:: TASK DIRECTIONS ::
What needs reproducing is the run of lines in the data below starting at the line with "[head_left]" and ending at the line with "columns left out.", both ends included. Copy it exactly, without pictures, and add nothing.

· · · · · · ·

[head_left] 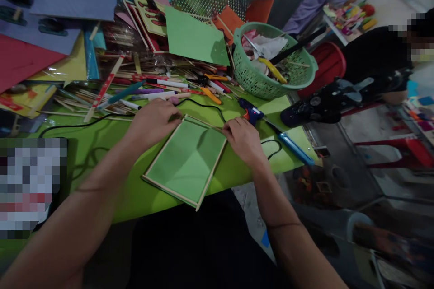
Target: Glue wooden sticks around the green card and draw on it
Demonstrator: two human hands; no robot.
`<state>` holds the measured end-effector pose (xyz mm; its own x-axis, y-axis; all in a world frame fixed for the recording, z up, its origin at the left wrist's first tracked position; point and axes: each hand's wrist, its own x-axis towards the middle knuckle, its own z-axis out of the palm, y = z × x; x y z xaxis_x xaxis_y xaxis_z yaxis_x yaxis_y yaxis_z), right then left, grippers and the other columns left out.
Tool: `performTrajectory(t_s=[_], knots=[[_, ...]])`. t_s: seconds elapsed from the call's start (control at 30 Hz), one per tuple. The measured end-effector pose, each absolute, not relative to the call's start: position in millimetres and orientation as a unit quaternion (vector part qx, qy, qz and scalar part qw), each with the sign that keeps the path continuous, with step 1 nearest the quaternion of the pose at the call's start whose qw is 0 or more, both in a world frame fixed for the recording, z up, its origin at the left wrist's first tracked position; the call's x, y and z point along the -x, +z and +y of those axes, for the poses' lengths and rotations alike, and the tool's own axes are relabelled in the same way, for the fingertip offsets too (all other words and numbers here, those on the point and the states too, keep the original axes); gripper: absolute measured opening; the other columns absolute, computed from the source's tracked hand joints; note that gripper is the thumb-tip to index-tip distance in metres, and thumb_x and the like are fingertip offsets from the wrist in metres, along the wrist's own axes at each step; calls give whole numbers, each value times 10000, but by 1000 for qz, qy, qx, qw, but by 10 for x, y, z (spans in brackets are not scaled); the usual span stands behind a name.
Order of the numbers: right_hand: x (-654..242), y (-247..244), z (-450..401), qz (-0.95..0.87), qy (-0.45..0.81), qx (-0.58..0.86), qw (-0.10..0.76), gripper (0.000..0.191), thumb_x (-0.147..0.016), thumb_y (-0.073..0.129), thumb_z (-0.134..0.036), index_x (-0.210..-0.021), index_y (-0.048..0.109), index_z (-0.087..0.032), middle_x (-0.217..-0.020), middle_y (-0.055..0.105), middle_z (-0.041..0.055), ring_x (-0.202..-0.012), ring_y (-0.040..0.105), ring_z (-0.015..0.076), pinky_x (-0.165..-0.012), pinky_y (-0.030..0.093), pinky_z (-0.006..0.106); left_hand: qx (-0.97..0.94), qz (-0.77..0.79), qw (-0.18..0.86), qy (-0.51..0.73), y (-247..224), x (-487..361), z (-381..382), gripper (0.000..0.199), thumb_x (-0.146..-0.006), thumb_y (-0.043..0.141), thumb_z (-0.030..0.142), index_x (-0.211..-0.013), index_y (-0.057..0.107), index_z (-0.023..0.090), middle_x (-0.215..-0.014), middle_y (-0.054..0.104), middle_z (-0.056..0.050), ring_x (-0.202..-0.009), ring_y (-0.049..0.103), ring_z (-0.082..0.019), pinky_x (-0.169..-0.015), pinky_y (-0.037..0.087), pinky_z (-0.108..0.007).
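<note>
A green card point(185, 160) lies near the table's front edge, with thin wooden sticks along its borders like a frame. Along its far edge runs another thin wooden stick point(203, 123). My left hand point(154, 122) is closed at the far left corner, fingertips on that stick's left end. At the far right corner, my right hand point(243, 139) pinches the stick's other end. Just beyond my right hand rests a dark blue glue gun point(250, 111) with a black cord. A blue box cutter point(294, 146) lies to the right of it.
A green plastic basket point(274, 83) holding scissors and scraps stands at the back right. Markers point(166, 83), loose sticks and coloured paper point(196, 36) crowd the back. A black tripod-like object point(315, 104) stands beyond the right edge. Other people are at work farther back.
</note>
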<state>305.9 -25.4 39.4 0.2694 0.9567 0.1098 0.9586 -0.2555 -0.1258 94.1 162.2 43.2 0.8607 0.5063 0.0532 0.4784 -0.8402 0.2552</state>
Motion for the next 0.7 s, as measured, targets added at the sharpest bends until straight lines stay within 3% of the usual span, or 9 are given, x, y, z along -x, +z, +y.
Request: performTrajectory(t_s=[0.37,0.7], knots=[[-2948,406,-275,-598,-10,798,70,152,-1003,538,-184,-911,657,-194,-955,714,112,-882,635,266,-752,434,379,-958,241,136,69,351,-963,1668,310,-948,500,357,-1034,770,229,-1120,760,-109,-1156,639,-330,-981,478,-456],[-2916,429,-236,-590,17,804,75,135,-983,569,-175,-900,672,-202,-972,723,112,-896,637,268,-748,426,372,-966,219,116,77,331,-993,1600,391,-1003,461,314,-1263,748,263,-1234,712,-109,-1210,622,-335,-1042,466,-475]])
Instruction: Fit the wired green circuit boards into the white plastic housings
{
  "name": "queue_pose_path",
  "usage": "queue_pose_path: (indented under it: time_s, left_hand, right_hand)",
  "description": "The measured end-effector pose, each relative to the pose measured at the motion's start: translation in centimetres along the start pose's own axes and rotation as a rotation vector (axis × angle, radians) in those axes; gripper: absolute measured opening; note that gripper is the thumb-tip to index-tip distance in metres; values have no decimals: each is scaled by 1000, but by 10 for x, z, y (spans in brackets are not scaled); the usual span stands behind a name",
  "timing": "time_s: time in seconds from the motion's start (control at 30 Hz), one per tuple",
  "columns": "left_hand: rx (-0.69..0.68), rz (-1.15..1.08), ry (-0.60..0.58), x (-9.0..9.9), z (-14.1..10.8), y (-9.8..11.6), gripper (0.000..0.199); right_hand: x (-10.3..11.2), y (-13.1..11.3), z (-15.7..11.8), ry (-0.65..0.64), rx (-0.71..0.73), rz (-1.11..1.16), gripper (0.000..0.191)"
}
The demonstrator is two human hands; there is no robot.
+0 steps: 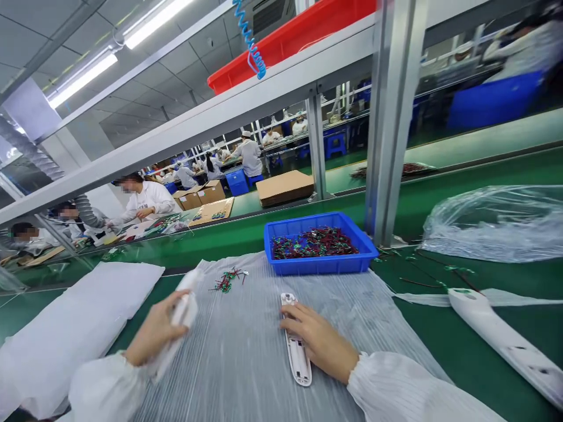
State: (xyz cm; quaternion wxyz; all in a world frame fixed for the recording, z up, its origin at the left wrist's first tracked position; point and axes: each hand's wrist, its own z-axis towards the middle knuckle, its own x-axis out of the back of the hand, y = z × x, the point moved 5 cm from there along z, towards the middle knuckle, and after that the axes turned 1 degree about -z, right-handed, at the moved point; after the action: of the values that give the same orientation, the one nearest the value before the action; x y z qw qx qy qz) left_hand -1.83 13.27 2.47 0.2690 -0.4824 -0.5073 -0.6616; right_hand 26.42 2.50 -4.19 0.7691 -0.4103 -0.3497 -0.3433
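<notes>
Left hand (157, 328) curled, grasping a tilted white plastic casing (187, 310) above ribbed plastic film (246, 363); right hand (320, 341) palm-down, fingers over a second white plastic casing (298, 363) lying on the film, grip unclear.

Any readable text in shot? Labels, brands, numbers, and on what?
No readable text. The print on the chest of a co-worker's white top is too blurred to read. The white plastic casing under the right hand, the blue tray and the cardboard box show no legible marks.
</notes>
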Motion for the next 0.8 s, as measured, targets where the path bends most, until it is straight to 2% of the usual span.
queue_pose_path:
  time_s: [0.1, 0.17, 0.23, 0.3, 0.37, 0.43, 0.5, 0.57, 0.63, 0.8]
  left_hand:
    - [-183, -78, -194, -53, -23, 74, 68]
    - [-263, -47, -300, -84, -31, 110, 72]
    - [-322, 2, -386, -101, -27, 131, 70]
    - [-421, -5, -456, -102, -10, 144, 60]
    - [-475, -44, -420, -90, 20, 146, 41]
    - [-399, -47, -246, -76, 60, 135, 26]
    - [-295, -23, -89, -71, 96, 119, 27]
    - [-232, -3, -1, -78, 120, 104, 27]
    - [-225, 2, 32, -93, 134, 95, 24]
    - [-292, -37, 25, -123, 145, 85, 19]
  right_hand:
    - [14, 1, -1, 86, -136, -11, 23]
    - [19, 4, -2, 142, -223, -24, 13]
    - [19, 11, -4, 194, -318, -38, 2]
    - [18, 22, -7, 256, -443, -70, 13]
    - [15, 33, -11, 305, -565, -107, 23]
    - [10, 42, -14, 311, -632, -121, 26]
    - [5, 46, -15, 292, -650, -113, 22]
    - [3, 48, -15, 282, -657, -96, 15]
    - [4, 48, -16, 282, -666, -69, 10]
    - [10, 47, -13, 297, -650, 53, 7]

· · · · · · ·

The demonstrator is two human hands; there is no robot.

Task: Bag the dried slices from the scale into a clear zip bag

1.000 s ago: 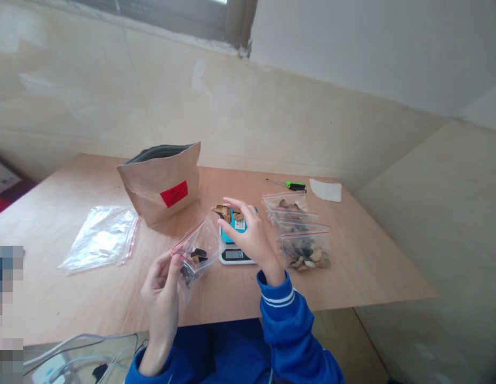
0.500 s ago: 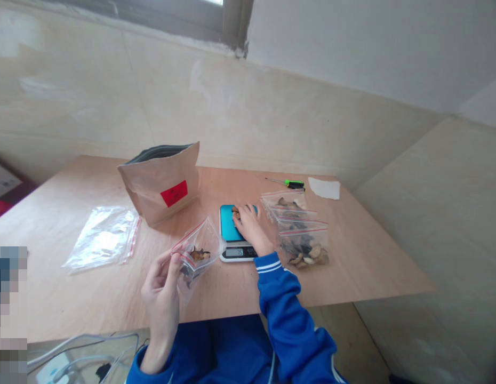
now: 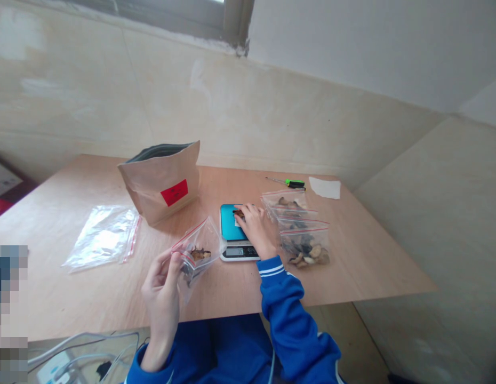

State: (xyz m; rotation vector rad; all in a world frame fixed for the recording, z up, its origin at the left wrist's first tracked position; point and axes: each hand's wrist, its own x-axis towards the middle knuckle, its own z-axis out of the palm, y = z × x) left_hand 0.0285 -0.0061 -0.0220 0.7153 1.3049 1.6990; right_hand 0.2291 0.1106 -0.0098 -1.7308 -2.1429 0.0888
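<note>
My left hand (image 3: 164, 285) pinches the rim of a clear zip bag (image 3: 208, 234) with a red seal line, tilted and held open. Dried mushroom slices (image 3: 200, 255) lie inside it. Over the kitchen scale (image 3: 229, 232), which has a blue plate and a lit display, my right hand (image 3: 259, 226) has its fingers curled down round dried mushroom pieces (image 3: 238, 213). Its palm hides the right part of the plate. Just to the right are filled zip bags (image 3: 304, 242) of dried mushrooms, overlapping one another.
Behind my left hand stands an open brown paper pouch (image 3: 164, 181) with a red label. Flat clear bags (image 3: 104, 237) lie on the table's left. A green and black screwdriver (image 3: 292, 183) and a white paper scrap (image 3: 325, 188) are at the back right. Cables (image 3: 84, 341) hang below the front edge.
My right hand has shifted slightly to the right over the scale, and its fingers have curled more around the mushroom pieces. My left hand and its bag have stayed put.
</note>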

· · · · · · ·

:: SOLUTION ::
[head_left] 
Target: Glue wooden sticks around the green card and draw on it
Demonstrator: two human hands; no robot.
`<state>` holds the measured end-effector pose (xyz mm; its own x-axis, y-axis; all in a world frame fixed for the recording, z up, its origin at the left wrist's first tracked position; point and axes: each hand's wrist, its own x-axis towards the middle knuckle, its own z-axis out of the palm, y = z × x; x y z xaxis_x xaxis_y xaxis_z yaxis_x yaxis_y yaxis_z), right then left, grippers and the other columns left out.

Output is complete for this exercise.